現在,正是一只魔族闖出了鎮妖塔,正在塔外的封印陣里亂沖亂突。以白衣的女孩的修為,即使閉著眼睛也能看見那只魔族。女孩口中仍然念念有詞,看起來比較鎮定,但畢竟剛成為專職能量中和的祭祀沒多久,心里還是有點慌亂:畢竟她只是個中和者,毫無自保能力——萬一那個魔族沖出來怎么辦?雖然封印還有六層呢,那魔族也不是很強大,怎么看也不象很快能突破的樣子。
女孩正自惴惴不安,一雙戴著黑色長手套的手突然襲向她的腰側:“嘿嘿,姐姐的腰好細啊…”
“哇!”女孩被嚇得往旁邊一坐,回過頭來看清楚是自己的妹妹,才拍拍胸口,“你這家伙要死了,想嚇死你姐姐啊…”
“西西,姐姐這么個大美人,怎么會被嚇死呢?看你的臉那么白,來,讓妹妹親一下。”
白衣女孩一推手,擋住了往前伸的嘴,一股腥臭味頓時撲鼻而來,另一只手不由得掩住了自己的鼻子“嘔——你身上什么東西,怎么這么臭?”

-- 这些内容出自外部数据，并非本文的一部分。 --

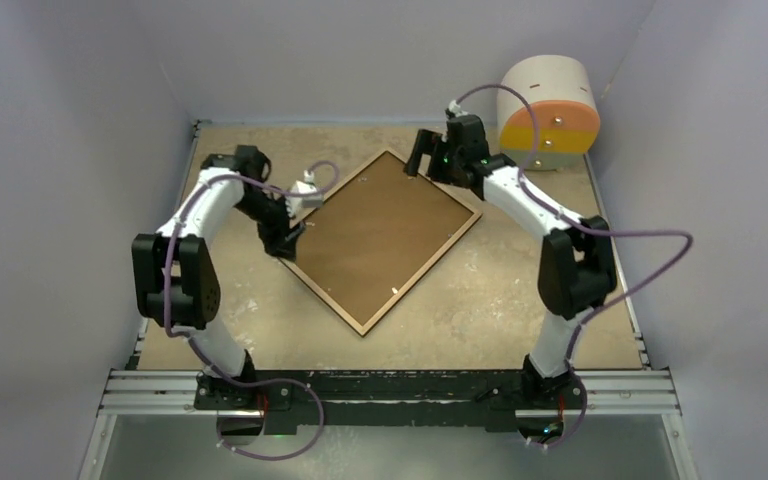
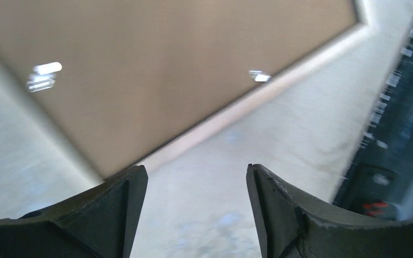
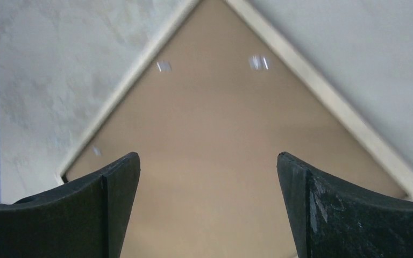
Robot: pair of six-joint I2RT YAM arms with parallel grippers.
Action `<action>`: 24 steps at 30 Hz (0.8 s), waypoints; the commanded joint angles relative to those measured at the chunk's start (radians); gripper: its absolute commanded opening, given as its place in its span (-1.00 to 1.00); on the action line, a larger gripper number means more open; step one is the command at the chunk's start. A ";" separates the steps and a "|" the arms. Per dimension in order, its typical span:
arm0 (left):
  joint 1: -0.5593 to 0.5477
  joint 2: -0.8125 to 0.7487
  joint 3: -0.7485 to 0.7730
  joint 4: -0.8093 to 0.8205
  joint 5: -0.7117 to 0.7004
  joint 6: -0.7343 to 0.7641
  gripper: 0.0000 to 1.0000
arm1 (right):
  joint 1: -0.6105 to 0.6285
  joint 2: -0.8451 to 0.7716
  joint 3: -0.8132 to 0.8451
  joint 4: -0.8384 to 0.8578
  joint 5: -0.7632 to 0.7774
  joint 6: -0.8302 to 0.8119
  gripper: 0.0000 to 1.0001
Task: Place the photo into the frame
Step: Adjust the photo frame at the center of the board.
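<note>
The frame [image 1: 423, 273] lies back-up on the table, turned like a diamond, its light wood rim around a flat brown backing board [image 1: 380, 235]. The photo is not in view. My left gripper [image 1: 290, 245] is open and empty, low at the frame's left corner. In the left wrist view the gripper [image 2: 196, 172] is over bare table beside the rim [image 2: 236, 110] and board [image 2: 166, 70]. My right gripper [image 1: 418, 160] is open and empty above the far corner. In the right wrist view the gripper [image 3: 208, 158] looks down on the board [image 3: 209, 140] and rim [image 3: 322, 88].
A white cylinder with orange and yellow bands [image 1: 550, 110] stands at the back right corner. Grey walls enclose the table on three sides. A metal rail [image 1: 390, 385] runs along the near edge. Small metal tabs [image 2: 259, 76] sit at the board's edges.
</note>
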 commanded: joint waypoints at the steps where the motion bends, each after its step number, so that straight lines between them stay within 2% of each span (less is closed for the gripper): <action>1: 0.157 0.106 0.185 0.133 -0.037 -0.114 0.39 | 0.012 -0.224 -0.319 0.055 -0.062 0.065 0.98; 3: 0.204 0.175 0.252 0.266 -0.077 -0.265 0.28 | 0.012 -0.307 -0.449 0.071 -0.099 0.092 0.98; 6: 0.232 0.255 0.291 0.389 -0.121 -0.391 0.13 | 0.012 -0.419 -0.631 0.116 -0.167 0.143 0.98; 10: 0.234 0.314 0.258 0.480 -0.117 -0.459 0.00 | 0.012 -0.509 -0.833 0.219 -0.273 0.233 0.98; 13: 0.232 0.342 0.229 0.499 -0.127 -0.478 -0.18 | 0.012 -0.507 -0.935 0.311 -0.316 0.288 0.98; 17: 0.225 0.338 0.171 0.511 -0.145 -0.459 -0.27 | 0.011 -0.461 -0.987 0.407 -0.339 0.320 0.98; 20: 0.214 0.311 0.109 0.502 -0.109 -0.425 -0.28 | 0.006 -0.412 -0.966 0.432 -0.336 0.321 0.98; 24: 0.148 0.257 -0.022 0.494 -0.108 -0.365 -0.28 | -0.036 -0.356 -0.915 0.423 -0.319 0.305 0.98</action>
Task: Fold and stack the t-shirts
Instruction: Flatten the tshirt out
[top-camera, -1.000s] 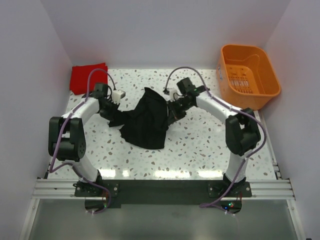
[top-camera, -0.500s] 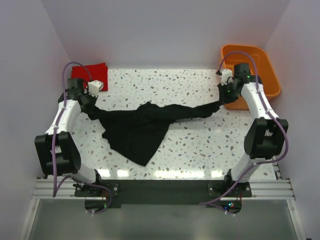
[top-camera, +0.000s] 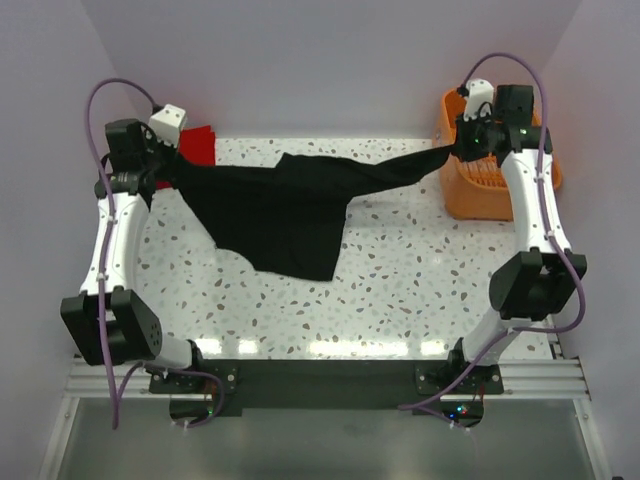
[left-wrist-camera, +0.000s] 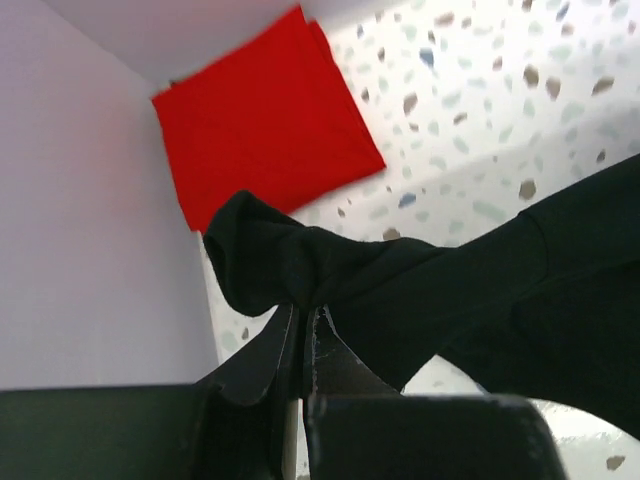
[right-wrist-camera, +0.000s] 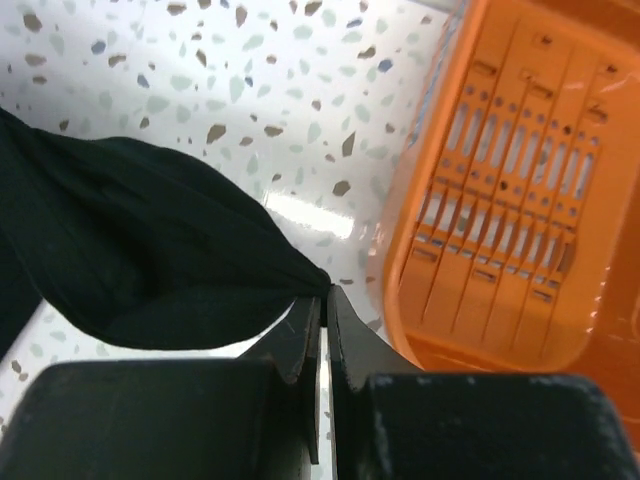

被說中正處,小愛臉不禁有些紅,連忙掩飾亂以他語:“沒什么事,剛才殺了個魔族有點臟,衣服沒來得及換就來了——剛才發警報了是吧,有魔族跑出來了?姐姐我進去了——”話還沒說完,拿起法杖就往前沖。一只腳剛踏入塔的邊界,空氣中已經涌起一陣波紋,仿佛平鏡的水面被打破一般蕩漾開來。
“哎,我還沒說完呢,你——”白衣女孩一只手向前伸著,語聲未落,小愛已經走了進去。陣門又是一陣涌動,然后趨于平靜,重新關上了。
“唉,這個妹妹,性子總是這么急。”望著這個家族里新一輩中學武天分最高、也是自己最親的親人,白衣女孩不由得皺起彎眉,輕輕的埋怨著。